Data Block Start
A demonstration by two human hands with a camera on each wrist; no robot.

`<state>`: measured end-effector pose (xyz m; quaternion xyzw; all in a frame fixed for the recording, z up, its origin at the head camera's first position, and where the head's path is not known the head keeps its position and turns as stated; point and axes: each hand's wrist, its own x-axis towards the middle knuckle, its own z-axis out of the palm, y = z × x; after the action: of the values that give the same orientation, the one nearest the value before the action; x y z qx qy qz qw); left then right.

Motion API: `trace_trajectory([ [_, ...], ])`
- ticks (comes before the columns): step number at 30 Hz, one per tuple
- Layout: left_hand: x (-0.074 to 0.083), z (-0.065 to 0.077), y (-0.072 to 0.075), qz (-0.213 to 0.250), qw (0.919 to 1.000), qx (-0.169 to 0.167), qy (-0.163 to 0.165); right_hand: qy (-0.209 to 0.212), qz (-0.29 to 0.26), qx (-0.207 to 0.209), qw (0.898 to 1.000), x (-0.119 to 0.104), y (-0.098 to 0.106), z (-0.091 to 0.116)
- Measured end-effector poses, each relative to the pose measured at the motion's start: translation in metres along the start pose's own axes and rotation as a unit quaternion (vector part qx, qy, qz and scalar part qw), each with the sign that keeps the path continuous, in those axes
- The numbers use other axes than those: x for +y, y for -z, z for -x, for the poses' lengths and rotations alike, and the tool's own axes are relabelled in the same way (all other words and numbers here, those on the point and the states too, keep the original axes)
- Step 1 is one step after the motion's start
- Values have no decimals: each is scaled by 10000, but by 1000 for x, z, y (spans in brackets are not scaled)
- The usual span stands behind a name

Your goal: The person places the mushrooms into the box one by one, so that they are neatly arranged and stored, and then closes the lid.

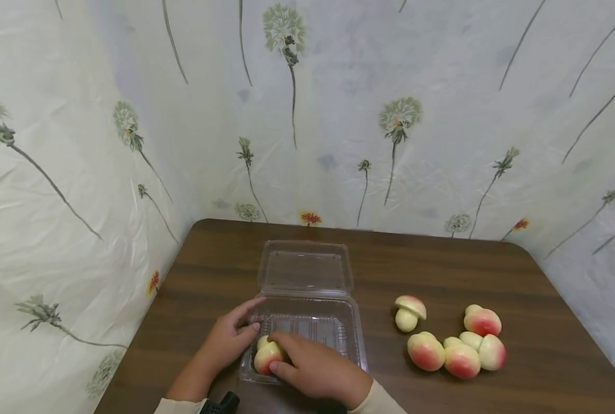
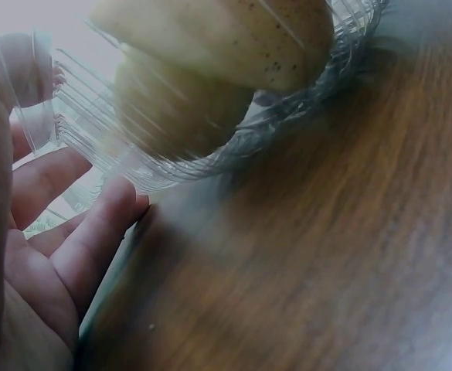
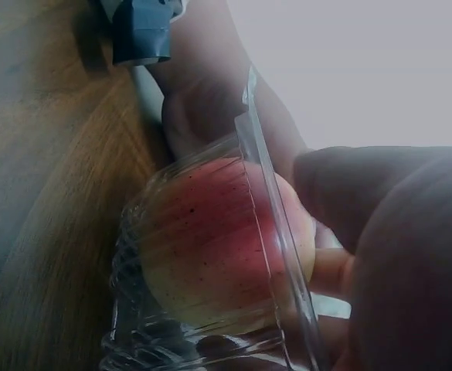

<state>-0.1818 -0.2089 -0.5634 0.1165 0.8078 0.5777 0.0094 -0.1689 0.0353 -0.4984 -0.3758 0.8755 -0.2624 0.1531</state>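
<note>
A clear plastic clamshell box (image 1: 360, 339) lies on the table with its lid (image 1: 307, 269) folded back, away from me. Inside its near left corner is a yellow-and-red toy mushroom (image 1: 266, 357), which my right hand (image 1: 317, 365) holds between thumb and fingers. My left hand (image 1: 229, 336) grips the box's left side, the thumb over the rim and the fingers along the outer wall. Through the plastic, the left wrist view shows the mushroom's pale stem (image 2: 179, 108) under its speckled cap. The right wrist view shows its red cap (image 3: 210, 232) close against the box wall.
To the right of the box, a toy mushroom (image 1: 409, 313) lies apart with its stem toward me. Several more mushrooms (image 1: 462, 359) cluster farther right. The dark wooden table (image 1: 390, 259) ends at a flower-printed curtain (image 1: 333, 115) behind and at the left.
</note>
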Motion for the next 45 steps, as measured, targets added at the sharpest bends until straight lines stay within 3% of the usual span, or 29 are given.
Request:
trace_trajectory([
  [11, 3, 1, -2, 207, 9998, -25, -6, 216, -54, 88, 9997, 6, -1, 2],
  [16, 3, 1, -2, 243, 9997, 8, 7, 12, -228, 120, 9997, 9, 0, 5],
  [24, 0, -1, -1, 101, 9999, 18, -20, -96, -202, 533, 9983, 14, 3, 18],
  [29, -1, -2, -2, -22, 10000, 81, 13, -112, -9, 1055, 9944, 16, 4, 31],
  [37, 3, 0, -2, 47, 9999, 154, 22, 241, 379, 2083, 9770, 20, 3, 48],
  [45, 3, 0, -4, 54, 9999, 90, 88, 555, 1016, 3240, 9390, 34, 0, 65],
])
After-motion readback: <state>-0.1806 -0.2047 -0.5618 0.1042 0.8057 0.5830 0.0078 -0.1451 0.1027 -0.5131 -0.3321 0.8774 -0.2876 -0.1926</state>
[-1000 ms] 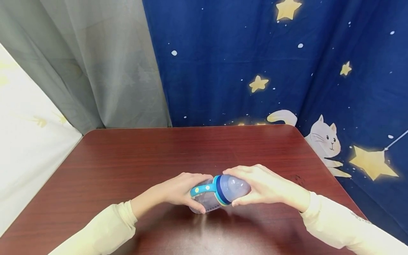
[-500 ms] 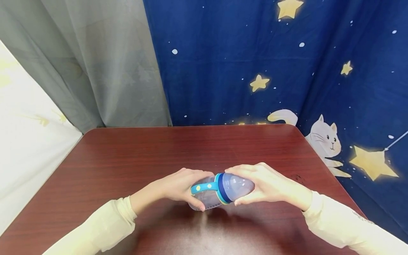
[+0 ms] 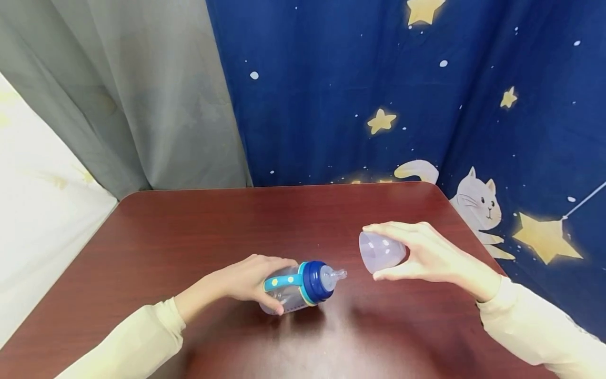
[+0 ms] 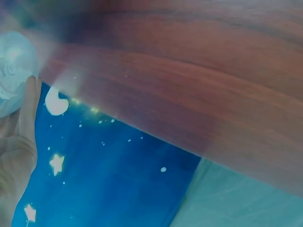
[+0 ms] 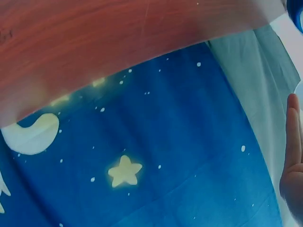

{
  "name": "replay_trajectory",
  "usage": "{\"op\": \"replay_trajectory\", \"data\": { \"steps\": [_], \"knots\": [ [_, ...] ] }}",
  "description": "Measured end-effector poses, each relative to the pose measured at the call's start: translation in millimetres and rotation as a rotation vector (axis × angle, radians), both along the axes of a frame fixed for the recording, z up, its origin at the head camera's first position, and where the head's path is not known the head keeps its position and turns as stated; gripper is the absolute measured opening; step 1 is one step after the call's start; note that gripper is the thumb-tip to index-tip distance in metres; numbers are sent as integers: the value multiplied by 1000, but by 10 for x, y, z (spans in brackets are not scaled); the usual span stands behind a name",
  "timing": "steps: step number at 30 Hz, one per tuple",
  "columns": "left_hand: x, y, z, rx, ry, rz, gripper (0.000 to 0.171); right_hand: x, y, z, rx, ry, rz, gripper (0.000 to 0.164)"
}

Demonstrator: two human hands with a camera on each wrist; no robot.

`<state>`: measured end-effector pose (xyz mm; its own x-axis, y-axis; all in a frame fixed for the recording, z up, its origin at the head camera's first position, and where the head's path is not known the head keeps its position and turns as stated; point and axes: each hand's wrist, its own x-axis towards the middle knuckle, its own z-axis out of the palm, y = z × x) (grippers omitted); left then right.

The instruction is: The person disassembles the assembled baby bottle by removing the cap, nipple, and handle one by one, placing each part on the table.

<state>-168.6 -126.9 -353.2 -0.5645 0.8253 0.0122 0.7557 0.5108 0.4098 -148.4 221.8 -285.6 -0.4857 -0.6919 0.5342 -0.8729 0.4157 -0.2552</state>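
In the head view my left hand [image 3: 253,280] grips a clear baby bottle [image 3: 294,302] by its body. The bottle lies tilted on its side, with a turquoise handle [image 3: 283,281] uppermost, a dark blue collar [image 3: 316,282] and a clear nipple [image 3: 333,276] pointing right. To the right, my right hand [image 3: 421,252] holds a translucent dome-shaped cap [image 3: 380,251] between thumb and fingers, its wide mouth turned toward the nipple with a gap between them. The left wrist view has the bottle's base [image 4: 14,71] in the fingers; the right wrist view catches only a sliver of the cap.
A dark red wood-grain table [image 3: 227,226] lies under both hands. Behind it hang a grey curtain [image 3: 180,105] and a blue curtain [image 3: 312,105] printed with stars and a white cat. White cloth [image 3: 42,210] hangs along the left side.
The cap has come off the bottle, baring the nipple. My right hand has moved right and slightly up with the cap, while my left hand has shifted a little left with the bottle.
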Motion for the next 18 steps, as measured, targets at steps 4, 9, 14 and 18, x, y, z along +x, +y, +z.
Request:
{"op": "replay_trajectory", "data": {
  "steps": [4,9,14,18],
  "knots": [
    [-11,34,44,55,9,8,76,-10,-17,-5,14,-7,7,71],
    [-29,13,38,74,38,15,77,-14,-15,-18,31,-12,-19,70],
    [-50,-13,31,90,61,19,77,-31,11,-13,63,-23,-64,69],
    [-56,-15,38,102,68,20,78,-40,36,5,78,-51,-121,70]
  ]
}}
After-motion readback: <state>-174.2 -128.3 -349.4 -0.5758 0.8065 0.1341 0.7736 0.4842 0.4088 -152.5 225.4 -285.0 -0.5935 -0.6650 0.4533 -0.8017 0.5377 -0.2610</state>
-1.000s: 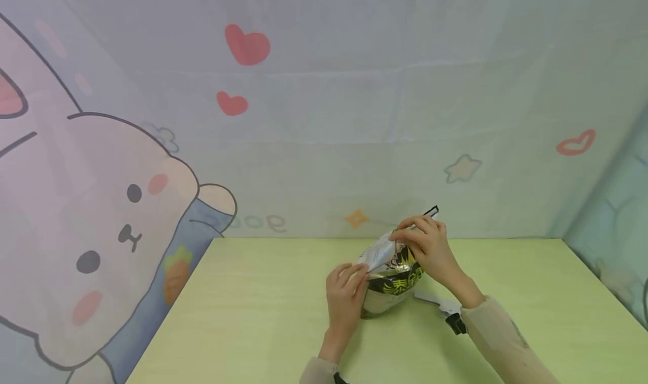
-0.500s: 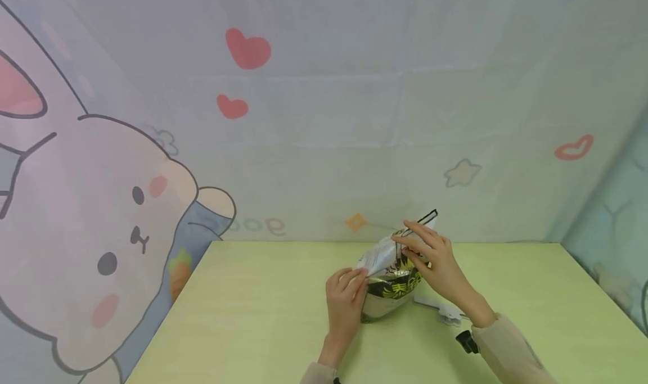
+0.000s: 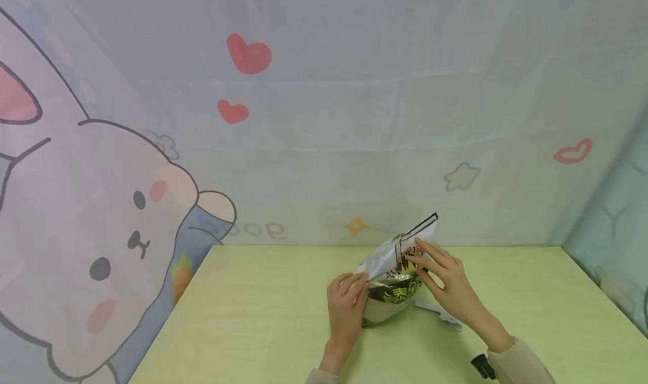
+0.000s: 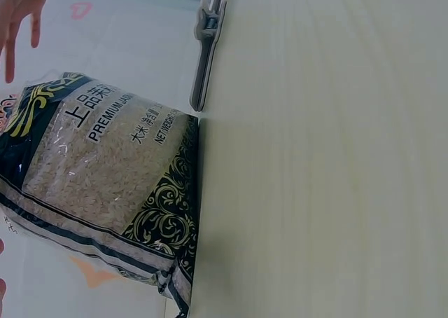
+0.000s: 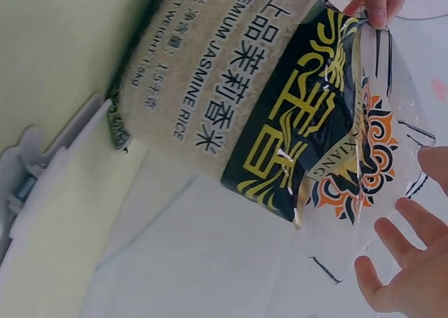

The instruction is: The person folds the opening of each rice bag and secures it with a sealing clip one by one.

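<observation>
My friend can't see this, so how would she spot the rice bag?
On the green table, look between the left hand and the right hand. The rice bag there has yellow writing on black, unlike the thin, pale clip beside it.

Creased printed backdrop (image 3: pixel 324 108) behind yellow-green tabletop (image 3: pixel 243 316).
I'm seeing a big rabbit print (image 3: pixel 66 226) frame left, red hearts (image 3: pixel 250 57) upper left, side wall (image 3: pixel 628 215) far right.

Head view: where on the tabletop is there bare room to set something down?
Free: the tabletop between its left edge and the left hand, and from the right hand to its right edge. Crowded: between the hands, with the jasmine rice bag, and just right of it, with the white clip.
</observation>
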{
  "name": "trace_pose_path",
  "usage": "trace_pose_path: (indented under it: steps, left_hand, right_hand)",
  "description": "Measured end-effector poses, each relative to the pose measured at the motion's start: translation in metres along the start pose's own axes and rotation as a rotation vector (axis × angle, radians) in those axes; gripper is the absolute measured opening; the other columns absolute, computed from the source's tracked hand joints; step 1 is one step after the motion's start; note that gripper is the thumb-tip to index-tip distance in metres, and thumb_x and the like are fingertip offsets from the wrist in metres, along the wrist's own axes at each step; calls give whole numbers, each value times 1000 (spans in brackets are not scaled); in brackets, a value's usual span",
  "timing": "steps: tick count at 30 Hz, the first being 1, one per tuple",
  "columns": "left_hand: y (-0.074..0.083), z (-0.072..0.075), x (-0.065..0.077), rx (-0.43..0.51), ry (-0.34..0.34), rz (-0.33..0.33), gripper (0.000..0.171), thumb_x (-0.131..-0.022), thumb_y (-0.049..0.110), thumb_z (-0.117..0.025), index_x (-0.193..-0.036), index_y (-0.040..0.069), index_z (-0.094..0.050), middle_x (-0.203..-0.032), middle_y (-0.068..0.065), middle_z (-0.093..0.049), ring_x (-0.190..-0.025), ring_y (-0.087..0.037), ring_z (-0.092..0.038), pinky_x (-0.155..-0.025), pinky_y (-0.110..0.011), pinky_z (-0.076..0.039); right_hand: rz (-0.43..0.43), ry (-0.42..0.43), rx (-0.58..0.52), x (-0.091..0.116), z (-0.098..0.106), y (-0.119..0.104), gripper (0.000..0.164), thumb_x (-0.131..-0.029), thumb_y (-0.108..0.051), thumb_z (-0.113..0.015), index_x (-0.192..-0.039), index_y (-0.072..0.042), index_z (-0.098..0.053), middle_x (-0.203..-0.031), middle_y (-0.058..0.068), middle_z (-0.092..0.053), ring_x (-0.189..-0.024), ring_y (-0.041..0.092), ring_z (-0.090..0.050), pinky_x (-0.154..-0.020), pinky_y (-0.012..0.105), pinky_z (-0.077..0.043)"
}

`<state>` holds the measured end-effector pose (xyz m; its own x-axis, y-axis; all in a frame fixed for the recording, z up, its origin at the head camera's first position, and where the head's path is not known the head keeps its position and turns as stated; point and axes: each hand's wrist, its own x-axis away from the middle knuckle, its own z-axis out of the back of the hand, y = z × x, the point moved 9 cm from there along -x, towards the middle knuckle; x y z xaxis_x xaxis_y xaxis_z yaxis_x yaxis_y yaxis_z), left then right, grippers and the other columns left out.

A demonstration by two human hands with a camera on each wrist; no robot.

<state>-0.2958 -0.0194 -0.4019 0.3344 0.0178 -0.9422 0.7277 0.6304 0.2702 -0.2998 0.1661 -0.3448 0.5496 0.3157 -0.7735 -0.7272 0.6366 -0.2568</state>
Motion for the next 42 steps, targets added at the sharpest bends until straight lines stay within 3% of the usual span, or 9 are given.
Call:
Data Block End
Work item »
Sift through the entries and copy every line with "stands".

Solution for this exercise »
- The usual span stands behind a name
  "description": "Measured end-effector poses, each relative to the pose measured at the call's start: translation in millimetres and rotation as a rotation vector (axis × angle, radians), both along the axes of a frame fixed for the recording, z up, its origin at the head camera's first position, and where the head's path is not known the head keeps its position and turns as stated; gripper is the absolute measured opening; step 1 is one step after the call's start; note that gripper is the thumb-tip to index-tip distance in metres; numbers are sent as integers: the value multiplied by 1000, but by 10 for x, y, z (spans in brackets are not scaled); the usual span stands behind a name",

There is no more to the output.